- [Your instructions] Print the listing below verbatim, passing over each picture.

+++

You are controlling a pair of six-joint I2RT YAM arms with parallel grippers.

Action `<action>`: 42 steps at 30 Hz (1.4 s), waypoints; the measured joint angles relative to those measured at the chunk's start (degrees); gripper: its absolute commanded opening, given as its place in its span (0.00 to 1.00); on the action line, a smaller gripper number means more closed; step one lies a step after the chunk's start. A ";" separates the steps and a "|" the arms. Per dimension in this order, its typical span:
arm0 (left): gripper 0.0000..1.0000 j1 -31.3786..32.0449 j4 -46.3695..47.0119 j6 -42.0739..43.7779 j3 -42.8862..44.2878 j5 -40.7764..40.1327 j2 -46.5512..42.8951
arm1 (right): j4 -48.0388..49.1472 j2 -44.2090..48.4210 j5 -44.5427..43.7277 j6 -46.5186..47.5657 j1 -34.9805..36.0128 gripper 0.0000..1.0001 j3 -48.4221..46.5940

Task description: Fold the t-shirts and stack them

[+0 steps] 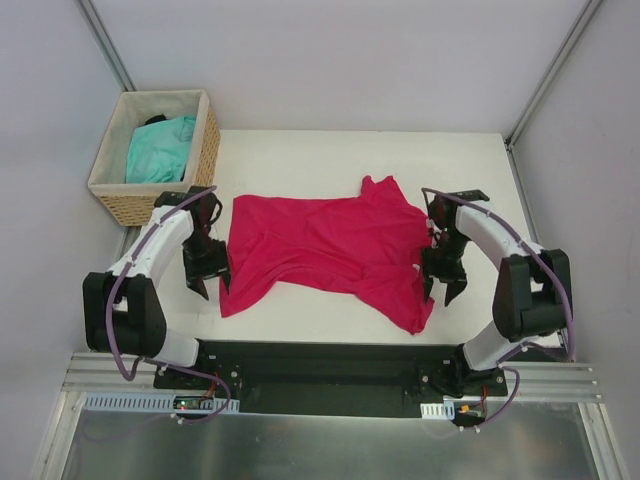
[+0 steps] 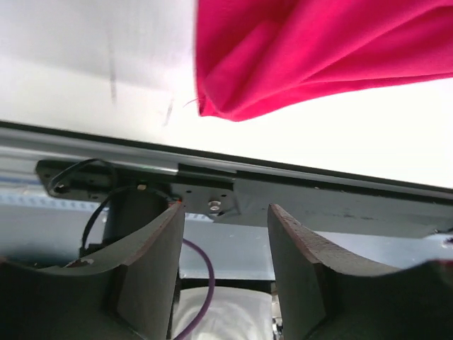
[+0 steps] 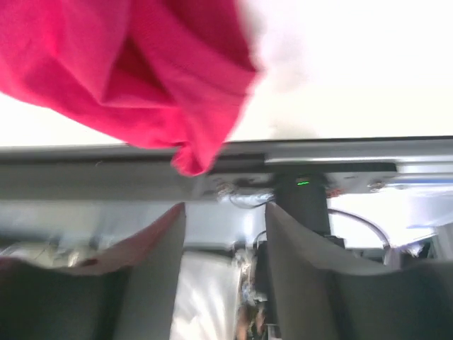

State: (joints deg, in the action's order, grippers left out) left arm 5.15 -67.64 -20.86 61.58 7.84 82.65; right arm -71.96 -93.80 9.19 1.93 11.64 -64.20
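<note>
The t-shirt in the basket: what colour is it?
The t-shirt is turquoise, best seen in the top external view.

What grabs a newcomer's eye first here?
The crimson-pink t-shirt lies rumpled across the middle of the white table, the left gripper and right gripper flanking its side edges, both open and empty. By the table's far-left corner, a wicker basket holds the turquoise t-shirt.

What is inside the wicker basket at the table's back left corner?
A crumpled turquoise t-shirt fills most of the wicker basket, with a small dark item showing at its far edge. Whatever lies beneath the shirt is covered, so the basket's bottom cannot be seen.
</note>
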 measured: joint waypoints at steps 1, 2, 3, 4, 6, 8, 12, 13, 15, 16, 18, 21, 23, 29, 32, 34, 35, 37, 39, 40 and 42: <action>0.52 0.00 -0.72 -0.22 0.39 -1.11 -0.35 | -0.35 1.55 -2.93 -1.16 0.31 0.67 -0.55; 0.52 0.00 -1.46 -0.48 1.36 -2.08 -0.81 | -0.59 3.48 -5.57 -2.16 0.39 0.70 -1.51; 0.52 0.00 -1.86 -0.74 2.67 -2.86 -1.62 | -0.94 5.84 -8.11 -3.04 0.37 0.71 -3.37; 0.52 0.00 -1.84 -0.94 4.33 -3.45 -2.62 | -1.03 8.15 -10.43 -3.65 0.22 0.72 -6.16; 0.52 0.00 -0.61 -1.18 7.96 -3.87 -4.61 | 0.85 12.24 -13.11 -4.35 -0.59 0.72 -12.70; 0.52 0.00 3.10 -1.16 11.65 -3.28 -6.86 | 3.37 13.25 -13.31 -4.37 -2.01 0.68 -17.62; 0.49 0.00 10.82 -0.79 15.13 -1.84 -5.88 | 9.75 8.15 -11.54 -3.93 -4.31 0.65 -19.65; 0.48 0.00 12.39 -0.63 15.89 -1.77 -4.00 | 12.00 5.16 -10.47 -3.82 -4.63 0.62 -19.34; 0.47 0.00 15.15 -0.02 18.10 -1.81 1.42 | 16.39 -1.27 -8.20 -3.65 -4.98 0.62 -18.58; 0.47 0.00 16.94 0.50 18.95 -1.84 4.46 | 18.10 -4.17 -7.10 -3.54 -4.98 0.62 -18.38; 0.46 0.00 20.35 1.27 19.93 -1.86 9.97 | 20.70 -8.81 -5.14 -3.32 -4.98 0.62 -18.43; 0.46 -0.28 23.69 3.23 22.40 -1.81 17.90 | 22.91 -12.72 -2.95 -3.06 -4.98 0.62 -19.63; 0.46 -0.68 24.70 4.11 25.59 -1.60 22.36 | 24.30 -14.32 -1.60 -2.95 -5.03 0.62 -21.70; 0.47 -1.55 27.54 5.11 35.50 -0.48 30.38 | 28.79 -17.88 1.03 -2.86 -5.03 0.61 -31.56; 0.47 -1.86 28.22 5.14 38.14 0.13 31.67 | 30.77 -20.81 2.19 -2.29 -5.03 0.60 -35.78; 0.47 -1.86 28.33 5.14 39.10 0.79 32.15 | 31.17 -23.10 2.27 -1.73 -4.98 0.59 -37.94; 0.47 -1.88 28.30 5.11 39.39 1.01 32.28 | 31.10 -24.28 2.29 -1.44 -4.96 0.59 -38.93; 0.47 -1.88 27.74 5.09 40.11 1.16 32.65 | 31.01 -26.21 2.23 -0.96 -4.90 0.57 -40.28; 0.47 -1.88 27.30 5.07 40.85 1.25 33.11 | 30.93 -27.69 2.19 -0.59 -4.81 0.57 -40.68; 0.47 -1.88 26.82 5.01 41.38 1.46 33.42 | 30.64 -28.22 2.19 -0.39 -4.76 0.56 -40.68; 0.47 -1.88 26.23 4.81 41.55 2.23 33.59 | 30.25 -28.98 2.19 -0.15 -4.72 0.55 -40.68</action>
State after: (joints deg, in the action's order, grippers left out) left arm 3.27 -41.41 -16.05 103.13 10.07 116.25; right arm -41.71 -122.78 11.38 1.78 6.92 -104.88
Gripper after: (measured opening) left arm 0.472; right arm 0.570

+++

- [Task output]
You are controlling a pair of six-joint I2RT YAM arms with parallel grippers.

Action `<action>`: 42 steps at 30 Hz (1.4 s), waypoints; the measured joint angles relative to those measured at the chunk's start (degrees); gripper: its absolute commanded opening, given as its place in its span (0.00 to 1.00); on the action line, a smaller gripper number means more closed; step one lies a step after the chunk's start. A ";" separates the steps and a "|" the arms. Per dimension in this order, its typical span:
arm0 (left): gripper 0.0000..1.0000 j1 -31.3786..32.0449 j4 -46.3695..47.0119 j6 -42.0739..43.7779 j3 -42.8862..44.2878 j5 -40.7764..40.1327 j2 -46.5512..42.8951
arm1 (right): j4 -48.0388..49.1472 j2 -44.2090..48.4210 j5 -44.5427..43.7277 j6 -46.5186..47.5657 j1 -34.9805..36.0128 gripper 0.0000..1.0001 j3 -48.4221..46.5940

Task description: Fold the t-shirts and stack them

[+0 steps] 
[+0 steps] 
[+0 steps] 

State: (joints deg, in the action's order, grippers left out) left arm 5.15 -67.64 -20.86 61.58 7.84 82.65; right arm -71.96 -93.80 9.19 1.93 11.64 -64.20
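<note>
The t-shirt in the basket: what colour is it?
The t-shirt is turquoise, best seen in the top external view.

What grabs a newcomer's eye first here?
The crimson-pink t-shirt lies rumpled across the middle of the white table, the left gripper and right gripper flanking its side edges, both open and empty. By the table's far-left corner, a wicker basket holds the turquoise t-shirt.

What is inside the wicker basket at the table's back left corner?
A crumpled turquoise t-shirt fills most of the wicker basket, with a small dark item showing at its far edge. Whatever lies beneath the shirt is covered, so the basket's bottom cannot be seen.
</note>
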 measured: joint waypoints at steps 1, 2, 3, 4, 6, 8, 12, 13, 15, 16, 18, 21, 23, 29, 32, 34, 35, 37, 39, 40 and 42: <action>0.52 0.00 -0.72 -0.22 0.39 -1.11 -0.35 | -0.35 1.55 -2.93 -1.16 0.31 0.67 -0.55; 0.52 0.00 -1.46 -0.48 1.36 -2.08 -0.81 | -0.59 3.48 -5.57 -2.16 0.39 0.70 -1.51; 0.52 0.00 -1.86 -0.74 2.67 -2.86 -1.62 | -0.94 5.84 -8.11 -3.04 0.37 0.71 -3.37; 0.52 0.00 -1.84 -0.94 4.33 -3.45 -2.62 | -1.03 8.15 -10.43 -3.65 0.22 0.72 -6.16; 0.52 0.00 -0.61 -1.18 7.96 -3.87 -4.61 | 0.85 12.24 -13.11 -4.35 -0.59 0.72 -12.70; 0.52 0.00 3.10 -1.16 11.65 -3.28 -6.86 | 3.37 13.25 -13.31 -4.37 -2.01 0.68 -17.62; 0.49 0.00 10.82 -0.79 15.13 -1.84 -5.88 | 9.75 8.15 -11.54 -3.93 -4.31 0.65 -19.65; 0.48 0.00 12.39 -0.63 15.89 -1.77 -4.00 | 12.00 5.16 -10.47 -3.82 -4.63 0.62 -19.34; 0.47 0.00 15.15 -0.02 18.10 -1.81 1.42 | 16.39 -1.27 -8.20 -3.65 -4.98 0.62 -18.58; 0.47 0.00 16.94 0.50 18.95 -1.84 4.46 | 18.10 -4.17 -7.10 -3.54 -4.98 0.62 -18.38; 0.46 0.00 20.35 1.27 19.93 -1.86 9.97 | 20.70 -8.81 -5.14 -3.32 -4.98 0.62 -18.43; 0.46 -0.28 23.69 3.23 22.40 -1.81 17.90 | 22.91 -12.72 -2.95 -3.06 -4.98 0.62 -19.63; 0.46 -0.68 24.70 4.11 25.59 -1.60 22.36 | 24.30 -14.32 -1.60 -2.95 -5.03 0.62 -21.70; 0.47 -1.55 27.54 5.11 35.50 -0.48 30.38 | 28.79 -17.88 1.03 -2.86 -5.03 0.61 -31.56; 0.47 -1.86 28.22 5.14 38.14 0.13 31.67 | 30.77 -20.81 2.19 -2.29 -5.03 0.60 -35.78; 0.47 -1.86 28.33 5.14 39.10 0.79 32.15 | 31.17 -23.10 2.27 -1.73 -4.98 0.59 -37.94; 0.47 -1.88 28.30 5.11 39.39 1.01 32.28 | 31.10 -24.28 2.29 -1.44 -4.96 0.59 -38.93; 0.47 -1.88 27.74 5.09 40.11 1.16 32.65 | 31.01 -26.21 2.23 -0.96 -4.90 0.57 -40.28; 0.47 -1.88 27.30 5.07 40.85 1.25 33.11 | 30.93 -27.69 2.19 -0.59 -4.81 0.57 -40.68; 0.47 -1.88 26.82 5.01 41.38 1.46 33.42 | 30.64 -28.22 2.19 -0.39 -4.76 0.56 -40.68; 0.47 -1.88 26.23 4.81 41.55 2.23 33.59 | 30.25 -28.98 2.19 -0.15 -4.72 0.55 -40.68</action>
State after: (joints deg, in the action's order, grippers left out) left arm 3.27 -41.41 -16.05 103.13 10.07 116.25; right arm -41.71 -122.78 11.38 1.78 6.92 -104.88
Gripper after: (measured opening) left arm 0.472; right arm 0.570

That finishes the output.